▶ _Task instructions_
The answer is the data below, repeated exactly, with no pictures included.

▶ _The data_
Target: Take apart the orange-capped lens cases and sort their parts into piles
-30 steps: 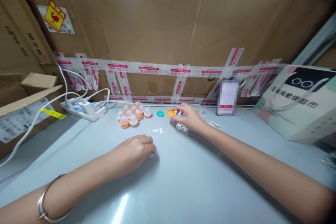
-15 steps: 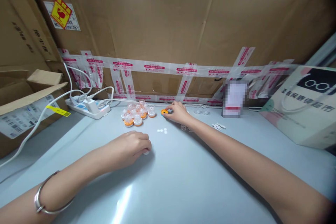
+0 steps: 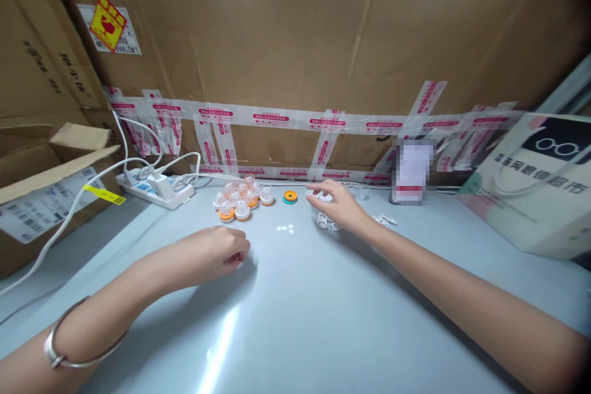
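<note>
In the head view, the orange disc (image 3: 290, 195) lies on top of the teal disc (image 3: 289, 201), and the step in hand looks like stacking or sorting small round plastic parts. The right hand (image 3: 336, 203) is just right of the orange disc and apart from it, thumb and fingers spread around a pale part (image 3: 324, 197); whether they touch it I cannot tell. The left hand (image 3: 226, 247), nearer the wearer and left of the orange disc, is curled, with a small pale piece (image 3: 239, 265) peeking out at its fingertips.

Left of the orange disc stands a cluster of clear-topped pieces (image 3: 242, 196) with orange bases; in front of it lie small white discs (image 3: 285, 229), and to its front right white spoked parts (image 3: 325, 221).

The next move, I judge, calls for a light pinch by the right hand that leaves the orange disc seated.

As for writing, the paper bag (image 3: 530, 191), far right of the orange disc, shows 眼镜超市 below a spectacles logo. The carton (image 3: 277, 31) behind the disc carries a label (image 3: 132, 37) reading "LM27…"; the red print on its tape (image 3: 272, 118) is too small to read surely.
</note>
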A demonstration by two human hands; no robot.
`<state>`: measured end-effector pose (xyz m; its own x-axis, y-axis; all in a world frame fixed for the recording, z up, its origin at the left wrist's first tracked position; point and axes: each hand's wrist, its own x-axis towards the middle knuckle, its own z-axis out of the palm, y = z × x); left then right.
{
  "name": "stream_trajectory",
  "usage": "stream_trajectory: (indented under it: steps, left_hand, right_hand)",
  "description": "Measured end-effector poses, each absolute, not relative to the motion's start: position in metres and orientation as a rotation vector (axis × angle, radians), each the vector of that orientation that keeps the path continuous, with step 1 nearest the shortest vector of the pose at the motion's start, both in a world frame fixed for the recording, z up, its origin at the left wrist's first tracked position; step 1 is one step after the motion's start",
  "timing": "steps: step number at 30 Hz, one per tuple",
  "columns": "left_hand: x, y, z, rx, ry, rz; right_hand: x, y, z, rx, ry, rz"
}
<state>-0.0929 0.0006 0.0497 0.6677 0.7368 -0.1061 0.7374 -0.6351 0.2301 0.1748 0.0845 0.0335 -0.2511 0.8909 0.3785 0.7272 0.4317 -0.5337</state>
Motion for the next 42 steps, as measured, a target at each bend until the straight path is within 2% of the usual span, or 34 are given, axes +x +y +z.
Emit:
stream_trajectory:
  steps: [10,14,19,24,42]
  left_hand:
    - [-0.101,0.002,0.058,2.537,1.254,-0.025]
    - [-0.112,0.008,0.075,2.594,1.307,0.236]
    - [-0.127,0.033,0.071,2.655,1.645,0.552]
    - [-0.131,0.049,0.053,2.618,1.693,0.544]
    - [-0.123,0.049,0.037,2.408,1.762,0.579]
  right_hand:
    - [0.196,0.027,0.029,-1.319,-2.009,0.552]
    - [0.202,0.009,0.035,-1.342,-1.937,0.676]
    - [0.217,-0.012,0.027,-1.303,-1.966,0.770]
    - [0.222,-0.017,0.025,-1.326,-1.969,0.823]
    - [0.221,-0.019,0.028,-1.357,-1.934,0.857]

▶ _Solved problem_
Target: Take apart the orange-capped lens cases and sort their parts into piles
-30 steps: 
-15 steps: 
+0 steps: 
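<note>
In the head view, the orange disc (image 3: 290, 195) lies on top of the teal disc (image 3: 289, 201), and the step in hand looks like stacking or sorting small round plastic parts. The right hand (image 3: 336, 203) is just right of the orange disc and apart from it, thumb and fingers spread around a pale part (image 3: 324, 197); whether they touch it I cannot tell. The left hand (image 3: 226, 247), nearer the wearer and left of the orange disc, is curled, with a small pale piece (image 3: 239, 265) peeking out at its fingertips.

Left of the orange disc stands a cluster of clear-topped pieces (image 3: 242, 196) with orange bases; in front of it lie small white discs (image 3: 285, 229), and to its front right white spoked parts (image 3: 325, 221).

The next move, I judge, calls for a light pinch by the right hand that leaves the orange disc seated.

As for writing, the paper bag (image 3: 530, 191), far right of the orange disc, shows 眼镜超市 below a spectacles logo. The carton (image 3: 277, 31) behind the disc carries a label (image 3: 132, 37) reading "LM27…"; the red print on its tape (image 3: 272, 118) is too small to read surely.
</note>
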A demonstration by two human hands; no robot.
`<state>`: measured end-effector pose (xyz m; its own x-axis, y-axis; all in a world frame fixed for the recording, z up, its origin at the left wrist's first tracked position; point and axes: each hand's wrist, its own x-axis towards the middle knuckle, its own z-axis out of the palm, y = z × x); left then right.
{
  "name": "stream_trajectory",
  "usage": "stream_trajectory: (indented under it: steps, left_hand, right_hand)",
  "description": "Measured end-effector poses, each absolute, not relative to the motion's start: position in metres and orientation as a rotation vector (axis × angle, radians), each the vector of that orientation that keeps the path continuous, with step 1 nearest the shortest vector of the pose at the motion's start, both in a world frame fixed for the recording, z up, its origin at the left wrist's first tracked position; step 1 is one step after the motion's start",
  "timing": "steps: step number at 30 Hz, one per tuple",
  "columns": "left_hand: x, y, z, rx, ry, rz; right_hand: x, y, z, rx, ry, rz"
}
<state>-0.0929 0.0006 0.0497 0.6677 0.7368 -0.1061 0.7374 -0.6351 0.2301 0.1748 0.0845 0.0335 -0.2511 0.8909 0.3785 0.7272 0.4317 -0.5337</state>
Motion for the next 42 steps, as measured, a target at each bend until the straight path is within 2% of the usual span, or 34 are given, axes +x +y +z.
Emit:
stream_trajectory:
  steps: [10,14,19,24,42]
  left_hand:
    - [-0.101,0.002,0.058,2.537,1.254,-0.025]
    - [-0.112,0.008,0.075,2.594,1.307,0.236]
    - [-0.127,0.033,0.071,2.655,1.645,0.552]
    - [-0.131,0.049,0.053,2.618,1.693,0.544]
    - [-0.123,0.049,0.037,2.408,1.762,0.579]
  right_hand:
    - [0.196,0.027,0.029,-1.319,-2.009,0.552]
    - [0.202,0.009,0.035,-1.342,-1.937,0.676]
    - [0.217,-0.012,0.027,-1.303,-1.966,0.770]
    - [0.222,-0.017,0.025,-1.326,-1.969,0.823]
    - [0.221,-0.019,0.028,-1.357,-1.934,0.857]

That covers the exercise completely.